Benegal himself attributed the success of the new cinema to the existence of a demand. ‘Political cinema will only emerge when there is a need for it,’ he observed.

Ankur has also been termed a ‘politically inflected melodrama’. Benegal himself has commented that political films are made when the need for them arises. The Indian Constitution set up in 1950 was a social contract on paper, but this did not immediately bring to an end the prevalent feudal order. In the early 1970s, the audience of new cinema was well aware of the post-independence peasant struggles against feudalism, especially the rise of the Naxalite movement, a peasant uprising which turned to armed insurrection in the Naxalbari district of Bengal and spread to Andhra Pradesh. Ankur is set in 1945 in a feudal state, but the background of 1970s peasant insurrection gave it a contemporary edge.

Ankur’s ending was immediately read as a powerful statement of the awakened consciousness of the oppressed peasants. The absence of closure and the act of defiance by a silent witness (in this case, the young boy) effectively point to future developments and subversions of the power equation.

The strength of the film lies in the detailed exploration of characters and their motivations, the contradictory impulses they are governed by, the stray glances and gestures, landscape details, marvellous use of folk music and natural sound. Benegal comments on the open ending in Ankur:

It would be ridiculously dogmatic and simplistic to think in terms of simple solutions. There are no simple solutions to complex problems. Besides the solutions would have to be in the outside world.
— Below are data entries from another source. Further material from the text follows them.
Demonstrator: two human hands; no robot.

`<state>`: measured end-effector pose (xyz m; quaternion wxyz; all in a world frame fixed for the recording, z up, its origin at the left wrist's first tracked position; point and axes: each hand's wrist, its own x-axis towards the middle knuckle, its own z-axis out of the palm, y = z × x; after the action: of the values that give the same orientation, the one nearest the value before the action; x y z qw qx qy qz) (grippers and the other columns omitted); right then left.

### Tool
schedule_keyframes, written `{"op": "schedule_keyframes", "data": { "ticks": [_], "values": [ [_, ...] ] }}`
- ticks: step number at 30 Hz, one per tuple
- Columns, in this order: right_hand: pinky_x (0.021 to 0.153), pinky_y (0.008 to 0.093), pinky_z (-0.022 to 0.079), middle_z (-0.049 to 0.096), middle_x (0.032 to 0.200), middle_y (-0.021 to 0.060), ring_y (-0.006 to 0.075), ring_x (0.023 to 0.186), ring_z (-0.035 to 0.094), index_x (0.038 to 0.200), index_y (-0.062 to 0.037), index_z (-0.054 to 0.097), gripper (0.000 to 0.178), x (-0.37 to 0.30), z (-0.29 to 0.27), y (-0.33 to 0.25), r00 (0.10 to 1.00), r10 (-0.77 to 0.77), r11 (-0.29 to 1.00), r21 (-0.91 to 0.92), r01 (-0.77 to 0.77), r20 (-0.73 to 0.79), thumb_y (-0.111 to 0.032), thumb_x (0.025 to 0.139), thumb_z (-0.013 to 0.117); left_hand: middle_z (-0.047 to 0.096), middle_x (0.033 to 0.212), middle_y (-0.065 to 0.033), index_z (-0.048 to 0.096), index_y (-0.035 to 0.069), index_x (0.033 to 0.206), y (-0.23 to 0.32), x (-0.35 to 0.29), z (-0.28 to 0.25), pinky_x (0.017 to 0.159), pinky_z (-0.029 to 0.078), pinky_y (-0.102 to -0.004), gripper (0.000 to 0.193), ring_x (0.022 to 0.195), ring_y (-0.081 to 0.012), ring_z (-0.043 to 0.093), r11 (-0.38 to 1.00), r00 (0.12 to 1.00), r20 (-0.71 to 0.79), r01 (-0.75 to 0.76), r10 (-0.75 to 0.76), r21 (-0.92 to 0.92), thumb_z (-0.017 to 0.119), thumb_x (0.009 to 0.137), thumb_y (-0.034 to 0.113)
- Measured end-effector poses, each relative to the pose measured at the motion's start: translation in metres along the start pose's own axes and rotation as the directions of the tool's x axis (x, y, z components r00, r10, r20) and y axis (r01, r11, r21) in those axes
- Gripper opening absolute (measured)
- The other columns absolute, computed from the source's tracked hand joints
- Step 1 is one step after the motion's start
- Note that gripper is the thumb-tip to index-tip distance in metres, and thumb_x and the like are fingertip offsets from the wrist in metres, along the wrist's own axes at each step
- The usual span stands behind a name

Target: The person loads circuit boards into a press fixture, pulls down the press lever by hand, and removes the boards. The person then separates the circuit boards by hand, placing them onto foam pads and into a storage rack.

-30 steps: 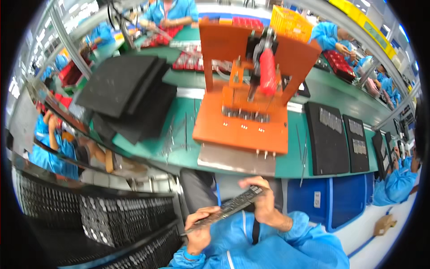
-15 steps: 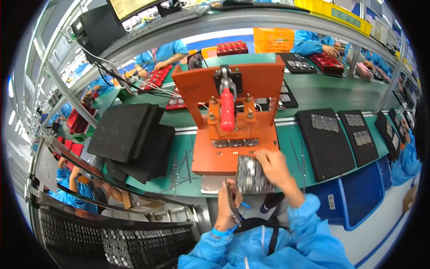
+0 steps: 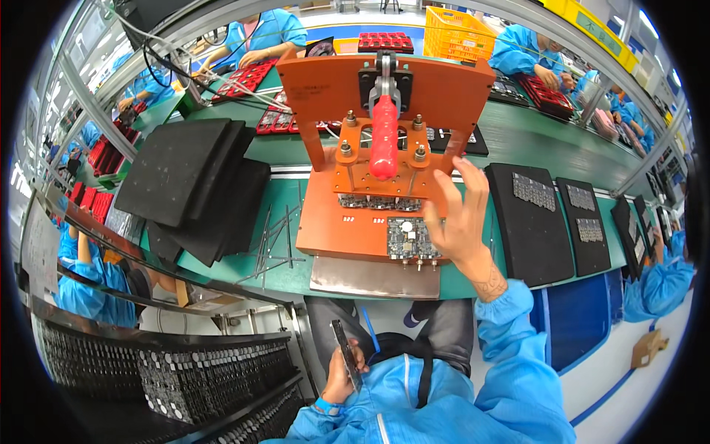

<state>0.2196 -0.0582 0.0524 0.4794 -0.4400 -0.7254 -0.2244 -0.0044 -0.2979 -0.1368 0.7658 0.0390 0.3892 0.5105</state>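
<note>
My right hand (image 3: 462,218) is open, fingers spread, just above and beside the right end of a circuit board panel (image 3: 409,238). That panel lies on the front right of an orange press fixture (image 3: 325,226) and sticks out slightly over its front edge. Above it hangs the press's red lever handle (image 3: 384,140), pointing down. More small boards (image 3: 377,203) sit in a row under the pressing plate. Down by my lap, my left hand (image 3: 344,374) grips a thin dark circuit board (image 3: 343,342), seen nearly edge-on.
Black foam sheets (image 3: 174,174) are stacked on the left, beside loose thin metal strips (image 3: 275,244). To the right lie black foam trays (image 3: 529,244) bearing small boards. A rack of boards (image 3: 185,381) stands lower left, a blue bin (image 3: 577,322) lower right. Co-workers sit across the line.
The circuit board panel has gone from my right hand onto the fixture, and that hand has opened and risen. My left hand has dropped toward my lap with its board. The view has shifted.
</note>
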Motion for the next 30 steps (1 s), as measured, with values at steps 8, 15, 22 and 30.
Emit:
{"op": "schedule_keyframes", "data": {
  "ticks": [8,15,22,30],
  "values": [
    [0.090,0.0412,0.038,0.054,0.112,0.0021,0.0206,0.102,0.054,0.109,-0.0321,0.062,0.032,0.145,0.031,-0.013,0.722,-0.642,0.747,0.001,0.665,-0.257,-0.021,0.079,0.066,0.057,0.119,-0.0082,0.043,0.006,0.127,0.010,-0.012,0.022,0.093,0.047,-0.0345,0.037,0.108,-0.0202,0.056,0.992,0.999,-0.032,0.014,-0.010,0.125,0.036,0.091,0.003],
    [0.070,0.0420,0.049,0.062,0.082,0.0180,0.0287,0.074,0.061,0.124,-0.0056,0.051,0.037,0.265,0.044,0.032,0.947,0.033,0.829,0.521,-0.204,0.320,-0.029,0.097,0.042,0.055,0.125,-0.0091,0.035,0.004,0.138,0.029,-0.028,0.036,0.096,0.045,-0.0329,0.045,0.112,-0.0175,0.055,0.957,0.992,0.090,-0.113,0.092,0.267,0.047,0.094,0.003],
    [0.079,0.0436,0.048,0.060,0.101,0.0115,0.0299,0.095,0.059,0.110,-0.0092,0.060,0.027,0.117,-0.006,-0.022,0.930,-0.362,0.804,0.484,0.344,-0.061,-0.024,0.088,0.059,0.064,0.109,-0.0065,0.056,-0.006,0.122,0.095,-0.030,0.067,0.083,0.046,-0.0243,0.031,0.095,-0.0097,0.056,0.557,0.889,0.143,-0.390,0.435,0.733,0.054,0.094,0.007],
    [0.094,0.0455,0.038,0.046,0.127,0.0147,0.0271,0.115,0.047,0.139,-0.0180,0.037,0.084,-0.026,-0.021,-0.039,0.406,-0.730,0.682,0.556,0.474,0.549,-0.049,0.069,0.073,0.064,0.097,-0.0015,0.059,-0.004,0.117,0.185,0.050,0.142,0.078,0.045,-0.0232,0.026,0.087,-0.0065,0.052,0.318,0.867,0.450,-0.374,-0.212,0.871,0.052,0.095,0.008]
  ]
}}
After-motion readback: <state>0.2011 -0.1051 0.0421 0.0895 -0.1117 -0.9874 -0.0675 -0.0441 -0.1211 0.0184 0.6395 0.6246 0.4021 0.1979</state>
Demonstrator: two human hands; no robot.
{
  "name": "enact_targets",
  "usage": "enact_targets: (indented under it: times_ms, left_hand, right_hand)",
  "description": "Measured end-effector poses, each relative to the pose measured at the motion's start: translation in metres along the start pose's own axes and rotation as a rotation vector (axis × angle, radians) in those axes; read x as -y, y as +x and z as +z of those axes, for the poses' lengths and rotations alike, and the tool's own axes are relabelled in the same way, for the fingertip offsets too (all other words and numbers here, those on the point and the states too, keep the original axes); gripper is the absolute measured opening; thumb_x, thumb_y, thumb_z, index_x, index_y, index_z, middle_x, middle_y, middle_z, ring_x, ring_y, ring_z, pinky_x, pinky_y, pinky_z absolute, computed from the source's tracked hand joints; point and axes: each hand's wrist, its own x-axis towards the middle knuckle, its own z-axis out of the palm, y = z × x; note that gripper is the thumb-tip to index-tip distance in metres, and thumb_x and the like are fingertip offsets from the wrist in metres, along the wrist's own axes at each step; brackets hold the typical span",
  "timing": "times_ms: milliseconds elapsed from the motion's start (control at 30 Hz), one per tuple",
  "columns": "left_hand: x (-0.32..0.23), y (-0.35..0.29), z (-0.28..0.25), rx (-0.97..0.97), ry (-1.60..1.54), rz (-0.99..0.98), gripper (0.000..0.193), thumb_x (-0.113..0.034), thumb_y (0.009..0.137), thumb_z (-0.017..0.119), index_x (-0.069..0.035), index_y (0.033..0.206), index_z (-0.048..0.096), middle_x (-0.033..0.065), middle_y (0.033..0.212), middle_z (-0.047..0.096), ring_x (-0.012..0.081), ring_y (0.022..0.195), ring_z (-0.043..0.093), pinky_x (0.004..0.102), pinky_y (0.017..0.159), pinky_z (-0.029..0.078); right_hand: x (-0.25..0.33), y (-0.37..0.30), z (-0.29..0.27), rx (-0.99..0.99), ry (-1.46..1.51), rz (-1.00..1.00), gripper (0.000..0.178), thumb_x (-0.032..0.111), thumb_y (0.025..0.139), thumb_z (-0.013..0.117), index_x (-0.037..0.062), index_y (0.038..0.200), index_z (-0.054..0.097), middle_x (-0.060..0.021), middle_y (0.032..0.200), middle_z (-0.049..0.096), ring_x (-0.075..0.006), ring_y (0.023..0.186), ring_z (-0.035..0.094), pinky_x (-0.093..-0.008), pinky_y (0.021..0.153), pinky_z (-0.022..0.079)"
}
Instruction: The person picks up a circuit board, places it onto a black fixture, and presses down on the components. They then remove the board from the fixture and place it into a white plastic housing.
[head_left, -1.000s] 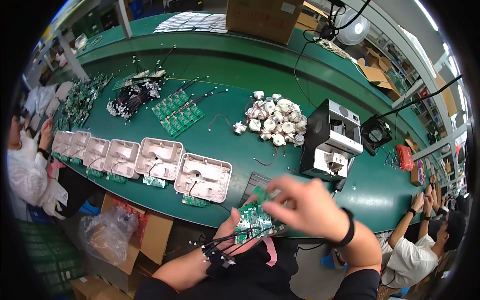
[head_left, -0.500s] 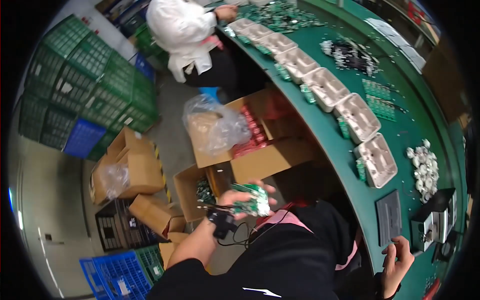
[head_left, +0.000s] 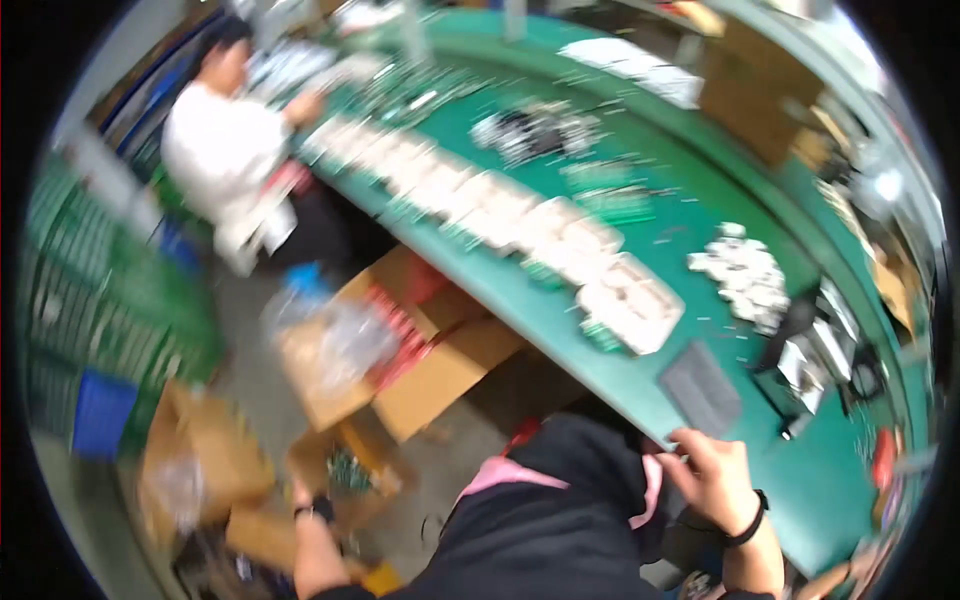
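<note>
My left hand [head_left: 302, 492] reaches down at the left edge of a small open cardboard box [head_left: 388, 490]. Its fingers are smeared by motion, so I cannot see whether anything is in them. Inside the box lie green circuit boards [head_left: 347, 468]. My right hand [head_left: 712, 472] is over the front edge of the green worktable [head_left: 570, 345], its fingers bent and apart with nothing in them. Just beyond it on the table lies a flat dark grey pad [head_left: 702, 388]. The nearest of a row of pale moulded trays [head_left: 640, 335] stands farther left, with green boards at its near side.
White round parts [head_left: 740, 275] are piled near a black-and-silver device [head_left: 805, 365]. A larger carton [head_left: 430, 385] with red pieces and clear plastic stands under the table. Green crates [head_left: 120, 280] are stacked at the left. A co-worker in white [head_left: 225, 150] sits at the far end.
My left hand held circuit boards and has moved down to the small box; no boards show in it now. My right hand has come in over the table edge. The view has swung.
</note>
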Motion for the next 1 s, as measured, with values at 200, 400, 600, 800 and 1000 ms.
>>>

But it is interesting to explore the problems in Indian society, so that at least one can become aware of the forces that are at work in it and the way those forces combine and interact. The point is to clarify the directions one must take if these problems have to be sorted out.

When asked whether he considered himself part of the new wave, Benegal predictably replied:

I am not sure if there is such a thing as a new wave. Let me put it this way, some people now attempt to make films of their own choice, different from the industry’s mould, everything gets cast in that mould, films come out of that fantastic sausage machine. Now there is a wide range of people, from one end of the scale to the other, who want to make their own kind of films. So I certainly would think of myself as a part of this group.

Excerpted with permission from Shyam Benegal, Sangeeta Datta, Roli Books.